1. Höber E. Tschechow als Dramatiker // Das literarische Echo. — Stuttgart. 4 (1902), Juli. H. 20. Sp. 1395—1397.

2. M. N-r. Tschechoffs Dramen // Beilage zur Allgemeinen Zeitung. — München, 1902. — № 160; Zabel E. Anton Tschechow // National-Zeitung. — Berlin, 1903. — № 228, 261; Loewenthal W. Anton Tschechow. Ein Vortrag gehalten am 16. Februar. — Bromberg, 1906.

3. «Die Möwe». Schauspiel in 4 Aufzugen. — «Onkel Wanja». Szenen aus dem Landleben in 4 Aufzugen. — «Drei Schwestern». Drama in 4 Aufzugen. Aut. Ubers. von W. Czumikow. — Leipzig. Eugen Diederich, 1902.

4. История немецкой литературы. В 5 тт. Т. 4. — М., 1968. — С. 450.

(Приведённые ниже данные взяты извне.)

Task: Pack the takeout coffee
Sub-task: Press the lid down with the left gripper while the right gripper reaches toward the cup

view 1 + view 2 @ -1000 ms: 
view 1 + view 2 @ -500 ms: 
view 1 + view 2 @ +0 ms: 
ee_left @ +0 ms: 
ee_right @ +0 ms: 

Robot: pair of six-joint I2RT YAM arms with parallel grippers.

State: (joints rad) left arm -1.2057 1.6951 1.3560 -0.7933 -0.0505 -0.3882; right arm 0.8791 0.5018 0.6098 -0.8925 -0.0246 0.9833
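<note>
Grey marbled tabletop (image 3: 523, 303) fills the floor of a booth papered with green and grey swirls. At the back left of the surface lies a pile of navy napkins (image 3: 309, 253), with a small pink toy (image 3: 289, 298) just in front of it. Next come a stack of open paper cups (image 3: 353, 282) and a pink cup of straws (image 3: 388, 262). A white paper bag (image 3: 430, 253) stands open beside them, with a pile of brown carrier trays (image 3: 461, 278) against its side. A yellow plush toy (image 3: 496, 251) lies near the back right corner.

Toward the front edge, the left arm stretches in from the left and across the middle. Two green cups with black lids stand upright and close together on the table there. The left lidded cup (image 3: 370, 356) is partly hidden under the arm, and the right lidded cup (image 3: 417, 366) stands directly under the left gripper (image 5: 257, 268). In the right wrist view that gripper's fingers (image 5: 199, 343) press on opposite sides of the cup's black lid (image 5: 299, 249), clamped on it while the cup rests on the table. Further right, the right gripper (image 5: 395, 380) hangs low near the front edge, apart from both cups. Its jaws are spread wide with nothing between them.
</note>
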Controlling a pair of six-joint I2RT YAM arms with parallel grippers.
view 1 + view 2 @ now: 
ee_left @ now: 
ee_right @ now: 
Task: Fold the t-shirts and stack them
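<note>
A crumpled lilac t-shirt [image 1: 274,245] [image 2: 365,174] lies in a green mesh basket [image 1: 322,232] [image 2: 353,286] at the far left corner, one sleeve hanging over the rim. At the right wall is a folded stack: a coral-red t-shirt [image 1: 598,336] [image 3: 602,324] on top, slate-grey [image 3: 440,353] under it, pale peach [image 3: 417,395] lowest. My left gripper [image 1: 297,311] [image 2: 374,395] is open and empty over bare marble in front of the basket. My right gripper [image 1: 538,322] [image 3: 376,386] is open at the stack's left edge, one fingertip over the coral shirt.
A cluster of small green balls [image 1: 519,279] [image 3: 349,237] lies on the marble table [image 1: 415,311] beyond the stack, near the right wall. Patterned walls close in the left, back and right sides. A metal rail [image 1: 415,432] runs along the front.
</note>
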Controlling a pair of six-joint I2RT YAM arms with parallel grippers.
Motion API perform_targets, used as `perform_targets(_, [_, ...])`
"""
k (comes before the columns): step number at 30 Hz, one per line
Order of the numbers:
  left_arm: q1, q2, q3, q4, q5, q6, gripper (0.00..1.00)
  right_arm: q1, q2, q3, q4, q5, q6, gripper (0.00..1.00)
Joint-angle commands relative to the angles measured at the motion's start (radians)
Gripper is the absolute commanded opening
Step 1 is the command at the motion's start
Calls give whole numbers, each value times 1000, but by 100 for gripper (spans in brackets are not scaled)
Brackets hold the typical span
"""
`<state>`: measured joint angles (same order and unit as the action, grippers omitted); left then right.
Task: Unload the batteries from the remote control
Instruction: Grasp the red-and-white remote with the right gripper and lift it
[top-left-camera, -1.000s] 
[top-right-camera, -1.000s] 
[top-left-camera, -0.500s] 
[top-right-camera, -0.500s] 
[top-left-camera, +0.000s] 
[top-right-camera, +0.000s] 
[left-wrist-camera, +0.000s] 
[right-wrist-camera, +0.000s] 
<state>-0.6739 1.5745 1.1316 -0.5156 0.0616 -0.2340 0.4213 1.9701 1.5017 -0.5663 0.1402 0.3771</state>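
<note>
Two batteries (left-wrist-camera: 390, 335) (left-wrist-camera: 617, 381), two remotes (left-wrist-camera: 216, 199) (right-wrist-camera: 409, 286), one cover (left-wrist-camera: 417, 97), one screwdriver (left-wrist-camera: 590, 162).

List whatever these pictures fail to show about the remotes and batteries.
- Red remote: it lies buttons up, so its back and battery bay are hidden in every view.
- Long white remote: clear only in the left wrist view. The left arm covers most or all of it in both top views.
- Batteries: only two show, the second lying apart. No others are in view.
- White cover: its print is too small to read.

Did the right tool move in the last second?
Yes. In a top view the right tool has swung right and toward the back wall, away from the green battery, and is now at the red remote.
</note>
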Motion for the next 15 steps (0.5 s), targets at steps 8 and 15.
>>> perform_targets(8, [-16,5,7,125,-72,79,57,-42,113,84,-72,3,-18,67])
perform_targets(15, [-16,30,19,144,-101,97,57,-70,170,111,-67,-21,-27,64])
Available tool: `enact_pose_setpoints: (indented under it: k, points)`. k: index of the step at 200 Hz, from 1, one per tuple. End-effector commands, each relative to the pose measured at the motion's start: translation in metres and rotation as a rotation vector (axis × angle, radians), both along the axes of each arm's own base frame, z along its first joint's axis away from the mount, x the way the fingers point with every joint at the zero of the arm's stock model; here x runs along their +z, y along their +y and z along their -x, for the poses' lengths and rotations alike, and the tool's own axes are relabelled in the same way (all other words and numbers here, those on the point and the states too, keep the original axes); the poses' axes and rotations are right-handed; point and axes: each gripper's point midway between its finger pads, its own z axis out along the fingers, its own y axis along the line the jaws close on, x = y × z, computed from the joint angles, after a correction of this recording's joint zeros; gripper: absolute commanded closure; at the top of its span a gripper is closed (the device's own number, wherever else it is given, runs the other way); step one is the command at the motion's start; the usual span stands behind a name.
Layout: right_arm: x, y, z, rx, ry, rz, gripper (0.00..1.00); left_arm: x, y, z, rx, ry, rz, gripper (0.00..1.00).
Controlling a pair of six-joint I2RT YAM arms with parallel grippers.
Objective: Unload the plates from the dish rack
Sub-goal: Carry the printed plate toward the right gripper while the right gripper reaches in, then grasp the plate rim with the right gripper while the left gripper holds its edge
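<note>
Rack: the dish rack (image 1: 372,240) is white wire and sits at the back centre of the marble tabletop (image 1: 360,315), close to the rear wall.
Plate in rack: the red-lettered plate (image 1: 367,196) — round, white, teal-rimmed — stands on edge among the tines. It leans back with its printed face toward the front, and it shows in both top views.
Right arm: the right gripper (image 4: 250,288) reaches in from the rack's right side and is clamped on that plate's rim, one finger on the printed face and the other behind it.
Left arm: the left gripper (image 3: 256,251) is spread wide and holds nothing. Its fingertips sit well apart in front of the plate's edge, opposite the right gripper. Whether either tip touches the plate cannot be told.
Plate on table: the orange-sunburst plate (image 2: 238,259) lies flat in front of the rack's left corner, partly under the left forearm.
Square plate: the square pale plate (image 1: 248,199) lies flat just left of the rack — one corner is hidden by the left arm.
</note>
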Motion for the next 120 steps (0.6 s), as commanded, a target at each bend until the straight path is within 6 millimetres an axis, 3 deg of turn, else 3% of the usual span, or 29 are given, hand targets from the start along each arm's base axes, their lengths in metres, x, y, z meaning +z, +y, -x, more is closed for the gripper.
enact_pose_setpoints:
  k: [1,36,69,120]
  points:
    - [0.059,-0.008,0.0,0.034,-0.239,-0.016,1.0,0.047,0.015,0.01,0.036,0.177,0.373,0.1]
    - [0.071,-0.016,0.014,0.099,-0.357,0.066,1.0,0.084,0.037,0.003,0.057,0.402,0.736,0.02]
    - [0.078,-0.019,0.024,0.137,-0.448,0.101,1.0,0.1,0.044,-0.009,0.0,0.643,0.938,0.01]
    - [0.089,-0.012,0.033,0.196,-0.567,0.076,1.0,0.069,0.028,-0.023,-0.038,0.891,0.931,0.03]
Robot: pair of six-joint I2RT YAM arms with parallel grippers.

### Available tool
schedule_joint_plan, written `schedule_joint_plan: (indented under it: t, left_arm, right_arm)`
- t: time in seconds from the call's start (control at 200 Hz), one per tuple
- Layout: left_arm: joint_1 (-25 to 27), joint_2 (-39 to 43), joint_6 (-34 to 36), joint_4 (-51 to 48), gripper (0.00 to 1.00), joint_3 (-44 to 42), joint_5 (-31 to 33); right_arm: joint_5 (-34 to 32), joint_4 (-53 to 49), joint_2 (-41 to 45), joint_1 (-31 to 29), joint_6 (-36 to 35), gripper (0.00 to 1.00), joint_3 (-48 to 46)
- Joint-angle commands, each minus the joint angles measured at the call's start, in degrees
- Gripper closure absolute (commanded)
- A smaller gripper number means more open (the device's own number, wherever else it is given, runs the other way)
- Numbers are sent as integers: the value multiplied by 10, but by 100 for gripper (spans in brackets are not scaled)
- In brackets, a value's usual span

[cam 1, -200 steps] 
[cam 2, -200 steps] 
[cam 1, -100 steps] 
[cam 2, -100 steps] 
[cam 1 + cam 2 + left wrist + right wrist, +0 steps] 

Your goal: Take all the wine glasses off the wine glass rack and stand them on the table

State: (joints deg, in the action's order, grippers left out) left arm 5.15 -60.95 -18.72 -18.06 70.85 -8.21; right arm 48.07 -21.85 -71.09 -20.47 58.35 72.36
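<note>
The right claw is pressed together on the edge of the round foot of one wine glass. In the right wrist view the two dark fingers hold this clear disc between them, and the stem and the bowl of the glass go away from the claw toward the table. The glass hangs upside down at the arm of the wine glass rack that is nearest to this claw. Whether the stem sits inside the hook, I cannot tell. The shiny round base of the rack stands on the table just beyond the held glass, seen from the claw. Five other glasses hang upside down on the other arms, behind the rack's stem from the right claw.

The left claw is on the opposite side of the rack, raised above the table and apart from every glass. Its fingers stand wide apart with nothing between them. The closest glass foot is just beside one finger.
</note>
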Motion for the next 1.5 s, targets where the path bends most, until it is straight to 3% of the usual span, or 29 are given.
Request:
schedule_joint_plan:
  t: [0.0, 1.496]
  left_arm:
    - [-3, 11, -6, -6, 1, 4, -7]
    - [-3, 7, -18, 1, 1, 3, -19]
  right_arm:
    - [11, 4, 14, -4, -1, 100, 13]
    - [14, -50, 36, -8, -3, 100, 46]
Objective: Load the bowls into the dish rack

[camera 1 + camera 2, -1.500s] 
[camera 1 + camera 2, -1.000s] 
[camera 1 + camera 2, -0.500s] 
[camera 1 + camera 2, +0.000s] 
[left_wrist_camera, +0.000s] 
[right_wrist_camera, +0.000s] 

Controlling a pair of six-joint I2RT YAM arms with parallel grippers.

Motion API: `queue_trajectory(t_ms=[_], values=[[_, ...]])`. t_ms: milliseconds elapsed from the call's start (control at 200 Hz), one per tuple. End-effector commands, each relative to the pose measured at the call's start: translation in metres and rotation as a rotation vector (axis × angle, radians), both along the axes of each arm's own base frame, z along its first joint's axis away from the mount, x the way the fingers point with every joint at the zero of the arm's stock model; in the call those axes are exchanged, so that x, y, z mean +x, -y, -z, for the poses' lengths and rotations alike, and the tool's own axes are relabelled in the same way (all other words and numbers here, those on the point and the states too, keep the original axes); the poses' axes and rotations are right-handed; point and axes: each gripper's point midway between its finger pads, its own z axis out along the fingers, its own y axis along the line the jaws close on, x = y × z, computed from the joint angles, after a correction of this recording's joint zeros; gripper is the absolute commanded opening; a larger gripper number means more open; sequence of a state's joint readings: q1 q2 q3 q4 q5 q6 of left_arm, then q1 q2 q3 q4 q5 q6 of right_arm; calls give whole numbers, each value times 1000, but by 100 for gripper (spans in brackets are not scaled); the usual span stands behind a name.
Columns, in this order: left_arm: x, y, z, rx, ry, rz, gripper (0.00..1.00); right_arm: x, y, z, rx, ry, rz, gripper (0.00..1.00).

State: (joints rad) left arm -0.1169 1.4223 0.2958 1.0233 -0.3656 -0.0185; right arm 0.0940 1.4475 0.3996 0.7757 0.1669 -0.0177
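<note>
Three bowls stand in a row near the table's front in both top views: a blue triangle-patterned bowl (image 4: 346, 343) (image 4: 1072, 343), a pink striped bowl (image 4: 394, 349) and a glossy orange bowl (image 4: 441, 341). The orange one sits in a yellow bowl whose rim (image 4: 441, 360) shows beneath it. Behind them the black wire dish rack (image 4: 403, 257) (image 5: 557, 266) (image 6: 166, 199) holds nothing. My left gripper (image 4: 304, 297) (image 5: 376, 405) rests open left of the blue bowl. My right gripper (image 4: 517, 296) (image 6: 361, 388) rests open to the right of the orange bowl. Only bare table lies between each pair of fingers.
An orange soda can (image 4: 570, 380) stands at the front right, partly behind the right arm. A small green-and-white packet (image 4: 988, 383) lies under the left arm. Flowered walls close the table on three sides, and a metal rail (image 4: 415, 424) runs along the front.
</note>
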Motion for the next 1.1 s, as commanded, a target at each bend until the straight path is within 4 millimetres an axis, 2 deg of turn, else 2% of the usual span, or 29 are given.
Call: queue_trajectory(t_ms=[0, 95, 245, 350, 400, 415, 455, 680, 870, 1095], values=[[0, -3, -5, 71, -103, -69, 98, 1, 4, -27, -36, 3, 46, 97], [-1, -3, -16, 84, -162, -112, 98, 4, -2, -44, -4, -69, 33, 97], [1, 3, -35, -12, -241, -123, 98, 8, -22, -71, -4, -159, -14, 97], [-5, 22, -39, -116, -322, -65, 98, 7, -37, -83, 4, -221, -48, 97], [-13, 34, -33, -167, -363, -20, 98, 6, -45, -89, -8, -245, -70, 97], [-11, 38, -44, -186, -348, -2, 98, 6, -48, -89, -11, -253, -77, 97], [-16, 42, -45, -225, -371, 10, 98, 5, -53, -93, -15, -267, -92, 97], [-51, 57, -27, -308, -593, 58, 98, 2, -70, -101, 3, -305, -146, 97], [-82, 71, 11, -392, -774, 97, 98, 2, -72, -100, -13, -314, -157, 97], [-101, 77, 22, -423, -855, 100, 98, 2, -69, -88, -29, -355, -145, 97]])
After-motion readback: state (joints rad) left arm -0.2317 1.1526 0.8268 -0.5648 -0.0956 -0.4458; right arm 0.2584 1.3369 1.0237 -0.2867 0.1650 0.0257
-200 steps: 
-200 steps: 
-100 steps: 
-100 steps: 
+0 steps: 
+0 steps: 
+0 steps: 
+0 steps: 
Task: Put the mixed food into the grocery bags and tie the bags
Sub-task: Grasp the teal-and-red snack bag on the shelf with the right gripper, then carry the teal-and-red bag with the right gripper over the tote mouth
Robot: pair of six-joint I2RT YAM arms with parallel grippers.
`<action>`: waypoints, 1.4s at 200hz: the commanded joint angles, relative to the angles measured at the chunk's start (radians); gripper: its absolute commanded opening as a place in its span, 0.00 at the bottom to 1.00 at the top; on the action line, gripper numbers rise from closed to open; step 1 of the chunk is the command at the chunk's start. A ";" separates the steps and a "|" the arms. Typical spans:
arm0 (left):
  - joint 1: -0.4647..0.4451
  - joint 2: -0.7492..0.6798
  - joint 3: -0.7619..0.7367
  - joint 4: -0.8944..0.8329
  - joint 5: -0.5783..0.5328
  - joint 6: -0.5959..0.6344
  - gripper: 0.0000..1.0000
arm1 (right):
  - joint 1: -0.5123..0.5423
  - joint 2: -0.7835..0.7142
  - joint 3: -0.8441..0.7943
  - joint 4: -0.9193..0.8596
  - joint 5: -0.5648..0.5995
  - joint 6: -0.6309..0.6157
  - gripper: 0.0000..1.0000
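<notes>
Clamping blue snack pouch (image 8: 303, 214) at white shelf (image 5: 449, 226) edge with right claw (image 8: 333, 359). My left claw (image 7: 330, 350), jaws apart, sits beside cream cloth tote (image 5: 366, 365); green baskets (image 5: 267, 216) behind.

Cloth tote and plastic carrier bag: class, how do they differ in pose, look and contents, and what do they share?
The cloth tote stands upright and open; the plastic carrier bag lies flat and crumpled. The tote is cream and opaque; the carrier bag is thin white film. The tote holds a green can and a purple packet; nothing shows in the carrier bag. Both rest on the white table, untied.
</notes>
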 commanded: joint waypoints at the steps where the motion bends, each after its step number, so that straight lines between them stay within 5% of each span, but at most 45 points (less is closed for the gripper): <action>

5. Указанная выше статья этого автора в справочнике «Bibliographie der deutschen Zeitschriften-Literatur». — Leipzig: Dietrich, 1903. Bd. X. — S. 307 дана под фамилией Höber E. Думается, однако, что это разные авторы; на это указывает сопоставление концепций статей Е. Хёбера и М. Н-р.

6. Аналогичную мысль («зло в чеховских пьесах — функция от безоглядной уверенности в правоте своих убеждений, своей веры») высказывает В.Б. Катаев: Литературные связи Чехова. — М.: Изд. МГУ, 1989. — С. 212.

7. Шах-Азизова Т.К. Чехов и западноевропейская драма его времени. — М., 1966. — С. 22.

8. Катаев В.Б. Указ. соч. — С. 167.

9. История немецкой литературы. Указ. соч. — С. 257.

10. Zabel E. Moderne Bühnenkunst. — Bielefeld und Leipzig, 1911. — S. 26.

11. Катаев В.Б. Указ. соч. — С. 185.

12. Шах-Азизова Т.К. Указ. соч. — С. 33.

13. Эта идея Хёбера будет впоследствии развита, в частности, в исследовании Г. Зельге «Anton Cechovs Menschenbild». München, 1970. В своей работе она утверждает, что все герои Чехова больны, находятся в «необычных физических» («от недомогания до тяжелой болезни») и «психических («от нервности, раздражительности до сумасшествия») состояниях». См. об этом: Родина Г.И. А.П. Чехов в восприятии славистов ФРГ. (70-е годы) // Творчество А.П. Чехова (особенности художественного метода). — Ростов-на-Д., 1986. — С. 119—129.

14. Zabel E. Russische Kulturbilder. — Berlin, 1907. — S. 124; Zabel E. Moderne Bühnenkunst. — S. 26.

15. Одесские новости. — 1910. 19 января. — № 8019. — С. 3.

16. Катаев В.Б. Указ. соч. — С. 203.

17. Шах-Азизова Т.К. Указ. соч. — С. 22.